Addison bit her lip. She could see Sara Caroline pouting behind the windshield, occasionally looking at her mother and shaking her head.

"Dean said you were the one who stole from the company," she said. "He called you a pathological liar."

"Of course he did," Alec said. "Dean does for Dean."

Addison looked straight at Alec, who was still so comforting and familiar, a huge part of her life going all the way back to Ole Miss. He'd been a KA and she'd been a KD, and after a million frat parties and late nights off the Square, they'd become really great friends. Then they'd both ended up in Manhattan, and Alec worked at the same firm as Dean. A really cool guy you just have to meet. Dean had arrived early to a Christmas party and Alec was late...

"I think he's dead."

"Don't say that, Addy," he said. "I hate Dean's guts more than anyone. But I don't want that on my conscience."

"I'm serious," she said. "He wouldn't disappear like this. For the last two years I thought Dean got up and went to his nice office downtown. Wrong. There's no fucking office. I thought he had a nice secretary who took care of all his business. Wrong. It was some big redneck woman down in Southaven who does dirty work for Jimbo Hornsby. And now you're telling me that he's been fucking everything that moves."

Inside the Escalade, Sara Caroline had scooted over in the driver's seat and started to mash the horn. Just when Addison thought they'd developed a nice mother-daughter bond, up walks her husband's archenemy to spotlight Sara Caroline's true loyalties. A daddy's girl to the last.

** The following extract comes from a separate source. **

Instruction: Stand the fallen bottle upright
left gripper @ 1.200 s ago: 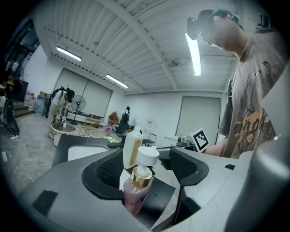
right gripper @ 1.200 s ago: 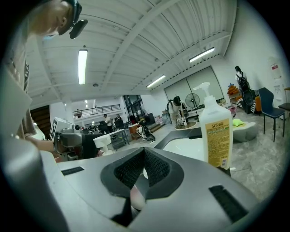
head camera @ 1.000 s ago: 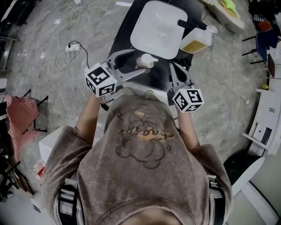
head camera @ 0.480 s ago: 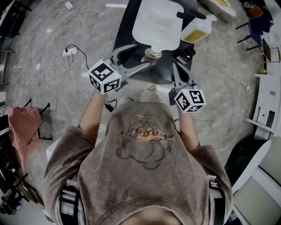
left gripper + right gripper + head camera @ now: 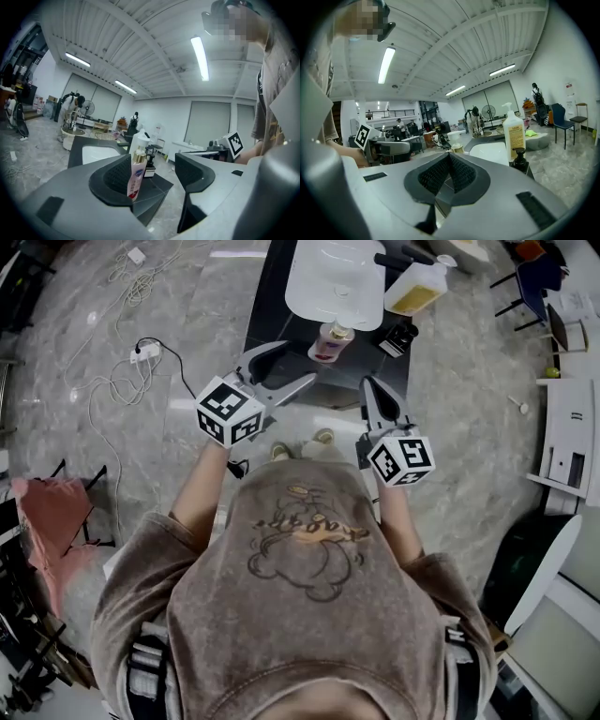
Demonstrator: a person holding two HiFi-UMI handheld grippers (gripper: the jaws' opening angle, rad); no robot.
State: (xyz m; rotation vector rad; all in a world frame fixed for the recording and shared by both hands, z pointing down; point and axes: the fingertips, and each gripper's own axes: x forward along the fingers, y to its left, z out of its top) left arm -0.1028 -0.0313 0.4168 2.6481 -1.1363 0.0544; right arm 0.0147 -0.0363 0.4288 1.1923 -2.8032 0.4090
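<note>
The main risk, as I am judging it, is sitting with the pump bottle [image 5: 330, 341] itself: it is standing tall and narrow close to the near edge of the dark table [image 5: 272, 296], so any sweep of a jaw across that edge could be tipping it onto its side or off the table. A second risk is lying to its right, where the small dark pump bottle [image 5: 398, 337] and the large bottle of yellow liquid [image 5: 412, 292] are standing near enough to be clipped by a careless reach. With the bottle already looking upright, the task appears to be needing no further grip.

The left gripper [image 5: 295, 364] is holding its 2 jaws wide apart with nothing between the pads. The right gripper [image 5: 372, 395] is keeping its 2 jaws pressed together on nothing, as the right gripper view is showing.

The pump bottle is standing just in front of the white basin [image 5: 337, 277], beyond the left gripper's tips and apart from them. In the left gripper view it [image 5: 136, 171] is lining up with the gap, close against the edge of the left-hand jaw, but farther off on the table. The right gripper is pointing to the bottle's right, well apart from it
</note>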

"Can I call you?" she said.

"Anytime," Alec said. "I want to help."

He offered another sympathetic smile but she didn't mind it at all. She smiled back and opened the driver's door, watching Sara Caroline scoot over.

"Dad hates that man's guts."

"I know."

"I don't trust him, either."

"Maybe we should," Addison said. "You're old enough to understand exactly what's been going on."